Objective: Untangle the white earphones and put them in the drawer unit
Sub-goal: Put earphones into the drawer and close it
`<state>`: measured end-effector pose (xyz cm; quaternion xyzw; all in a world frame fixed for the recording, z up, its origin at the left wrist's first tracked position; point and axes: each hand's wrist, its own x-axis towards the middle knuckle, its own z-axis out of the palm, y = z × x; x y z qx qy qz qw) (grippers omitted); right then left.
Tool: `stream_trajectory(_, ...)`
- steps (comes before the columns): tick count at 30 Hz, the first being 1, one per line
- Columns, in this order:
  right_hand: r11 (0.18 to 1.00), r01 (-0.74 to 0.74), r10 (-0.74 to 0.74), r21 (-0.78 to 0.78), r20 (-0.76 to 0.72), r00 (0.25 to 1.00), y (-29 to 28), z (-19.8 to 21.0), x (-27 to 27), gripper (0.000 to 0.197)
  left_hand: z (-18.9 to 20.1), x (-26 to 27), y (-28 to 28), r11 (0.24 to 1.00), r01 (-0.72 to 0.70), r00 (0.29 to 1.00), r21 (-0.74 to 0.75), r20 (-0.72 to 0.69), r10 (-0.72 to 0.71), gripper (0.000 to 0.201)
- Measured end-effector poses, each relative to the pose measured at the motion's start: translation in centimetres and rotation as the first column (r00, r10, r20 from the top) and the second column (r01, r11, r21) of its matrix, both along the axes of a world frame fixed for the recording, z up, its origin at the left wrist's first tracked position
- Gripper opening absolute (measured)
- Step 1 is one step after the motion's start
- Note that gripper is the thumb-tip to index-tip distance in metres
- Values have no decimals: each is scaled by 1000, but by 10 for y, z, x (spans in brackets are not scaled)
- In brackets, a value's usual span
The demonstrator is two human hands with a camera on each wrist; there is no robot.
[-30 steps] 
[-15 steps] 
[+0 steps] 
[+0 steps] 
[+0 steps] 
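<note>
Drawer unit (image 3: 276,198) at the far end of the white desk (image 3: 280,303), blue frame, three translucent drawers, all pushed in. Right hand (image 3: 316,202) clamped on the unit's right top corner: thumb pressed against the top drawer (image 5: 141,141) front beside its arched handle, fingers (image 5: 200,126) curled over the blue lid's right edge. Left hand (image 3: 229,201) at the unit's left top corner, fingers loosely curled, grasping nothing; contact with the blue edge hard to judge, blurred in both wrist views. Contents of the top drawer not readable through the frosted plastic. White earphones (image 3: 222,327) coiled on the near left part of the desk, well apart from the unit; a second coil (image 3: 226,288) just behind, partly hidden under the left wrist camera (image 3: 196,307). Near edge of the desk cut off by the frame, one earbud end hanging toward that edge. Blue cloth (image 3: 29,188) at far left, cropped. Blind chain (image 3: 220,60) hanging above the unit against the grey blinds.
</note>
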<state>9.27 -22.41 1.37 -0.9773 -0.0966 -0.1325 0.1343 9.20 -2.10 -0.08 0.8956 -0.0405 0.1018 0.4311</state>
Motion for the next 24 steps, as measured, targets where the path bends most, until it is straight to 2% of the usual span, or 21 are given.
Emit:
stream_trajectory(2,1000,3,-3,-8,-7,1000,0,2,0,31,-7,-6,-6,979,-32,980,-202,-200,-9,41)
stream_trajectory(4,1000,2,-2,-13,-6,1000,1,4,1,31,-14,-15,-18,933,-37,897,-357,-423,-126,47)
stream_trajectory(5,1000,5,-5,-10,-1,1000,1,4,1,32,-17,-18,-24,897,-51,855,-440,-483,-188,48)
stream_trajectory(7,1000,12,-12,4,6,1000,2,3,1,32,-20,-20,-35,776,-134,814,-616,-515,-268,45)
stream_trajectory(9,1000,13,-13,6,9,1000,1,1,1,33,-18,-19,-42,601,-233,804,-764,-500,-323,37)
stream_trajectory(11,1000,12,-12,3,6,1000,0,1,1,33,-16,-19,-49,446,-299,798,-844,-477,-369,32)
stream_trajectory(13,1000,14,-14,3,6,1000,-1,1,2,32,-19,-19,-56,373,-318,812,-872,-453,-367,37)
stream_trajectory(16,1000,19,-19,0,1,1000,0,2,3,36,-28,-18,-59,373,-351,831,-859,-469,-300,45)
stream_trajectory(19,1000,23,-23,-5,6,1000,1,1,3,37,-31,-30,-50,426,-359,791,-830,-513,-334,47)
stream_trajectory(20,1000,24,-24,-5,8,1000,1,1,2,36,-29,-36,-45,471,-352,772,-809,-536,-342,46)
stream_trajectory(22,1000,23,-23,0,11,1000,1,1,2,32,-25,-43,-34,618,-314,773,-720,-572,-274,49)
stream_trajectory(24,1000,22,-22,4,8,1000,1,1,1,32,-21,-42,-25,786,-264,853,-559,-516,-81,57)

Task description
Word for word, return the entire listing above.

Answer to this task
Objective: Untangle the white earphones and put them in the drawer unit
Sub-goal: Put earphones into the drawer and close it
`<state>`: measured end-effector pose (xyz cm; quaternion xyzw; all in a world frame fixed for the recording, z up, its origin at the left wrist's first tracked position; point and axes: each hand's wrist, its own x-axis towards the middle knuckle, its own z-axis out of the palm, y = z × x; x y z qx qy qz qw) (grippers omitted); right then left.
Tool: `stream_trajectory(_, ...)`
- steps (comes before the columns): tick count at 30 Hz, the first being 1, one per line
- Columns, in this order:
  right_hand: r11 (0.18 to 1.00), r01 (-0.74 to 0.74), r10 (-0.74 to 0.74), r21 (-0.78 to 0.78), r20 (-0.76 to 0.72), r00 (0.25 to 1.00), y (-29 to 28), z (-19.8 to 21.0), x (-27 to 27), gripper (0.000 to 0.197)
  left_hand: z (-18.9 to 20.1), x (-26 to 27), y (-28 to 28), r11 (0.24 to 1.00), r01 (-0.72 to 0.70), r00 (0.29 to 1.00), r21 (-0.74 to 0.75), r20 (-0.72 to 0.69), r10 (-0.72 to 0.71), gripper (0.000 to 0.201)
- Measured end-effector poses, each relative to the pose measured at the motion's start: translation in centimetres and rotation as the first column (r00, r10, r20 from the top) and the second column (r01, r11, r21) of its matrix, both along the axes of a world frame fixed for the recording, z up, its origin at the left wrist's first tracked position
- Gripper opening absolute (measured)
- Step 1 is one step after the motion's start
- Note that gripper is the thumb-tip to index-tip distance in metres
- Values have no decimals: each is scaled by 1000, but by 10 for y, z, x (spans in brackets are not scaled)
- In brackets, a value's usual span
The demonstrator is two human hands with a camera on each wrist; there is no robot.
[-30 steps] 
[-15 steps] 
[+0 steps] 
[+0 steps] 
[+0 steps] 
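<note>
Drawer unit (image 3: 276,198) at the far end of the white desk (image 3: 280,303), blue frame, three translucent drawers, all pushed in. Right hand (image 3: 316,202) clamped on the unit's right top corner: thumb pressed against the top drawer (image 5: 141,141) front beside its arched handle, fingers (image 5: 200,126) curled over the blue lid's right edge. Left hand (image 3: 229,201) at the unit's left top corner, fingers loosely curled, grasping nothing; contact with the blue edge hard to judge, blurred in both wrist views. Contents of the top drawer not readable through the frosted plastic. White earphones (image 3: 222,327) coiled on the near left part of the desk, well apart from the unit; a second coil (image 3: 226,288) just behind, partly hidden under the left wrist camera (image 3: 196,307). Near edge of the desk cut off by the frame, one earbud end hanging toward that edge. Blue cloth (image 3: 29,188) at far left, cropped. Blind chain (image 3: 220,60) hanging above the unit against the grey blinds.
</note>
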<state>9.27 -22.41 1.37 -0.9773 -0.0966 -0.1325 0.1343 9.20 -2.10 -0.08 0.8956 -0.0405 0.1018 0.4311</state>
Motion for the next 24 steps, as measured, targets where the path bends most, until it is straight to 2% of the usual span, or 21 are given.
Emit:
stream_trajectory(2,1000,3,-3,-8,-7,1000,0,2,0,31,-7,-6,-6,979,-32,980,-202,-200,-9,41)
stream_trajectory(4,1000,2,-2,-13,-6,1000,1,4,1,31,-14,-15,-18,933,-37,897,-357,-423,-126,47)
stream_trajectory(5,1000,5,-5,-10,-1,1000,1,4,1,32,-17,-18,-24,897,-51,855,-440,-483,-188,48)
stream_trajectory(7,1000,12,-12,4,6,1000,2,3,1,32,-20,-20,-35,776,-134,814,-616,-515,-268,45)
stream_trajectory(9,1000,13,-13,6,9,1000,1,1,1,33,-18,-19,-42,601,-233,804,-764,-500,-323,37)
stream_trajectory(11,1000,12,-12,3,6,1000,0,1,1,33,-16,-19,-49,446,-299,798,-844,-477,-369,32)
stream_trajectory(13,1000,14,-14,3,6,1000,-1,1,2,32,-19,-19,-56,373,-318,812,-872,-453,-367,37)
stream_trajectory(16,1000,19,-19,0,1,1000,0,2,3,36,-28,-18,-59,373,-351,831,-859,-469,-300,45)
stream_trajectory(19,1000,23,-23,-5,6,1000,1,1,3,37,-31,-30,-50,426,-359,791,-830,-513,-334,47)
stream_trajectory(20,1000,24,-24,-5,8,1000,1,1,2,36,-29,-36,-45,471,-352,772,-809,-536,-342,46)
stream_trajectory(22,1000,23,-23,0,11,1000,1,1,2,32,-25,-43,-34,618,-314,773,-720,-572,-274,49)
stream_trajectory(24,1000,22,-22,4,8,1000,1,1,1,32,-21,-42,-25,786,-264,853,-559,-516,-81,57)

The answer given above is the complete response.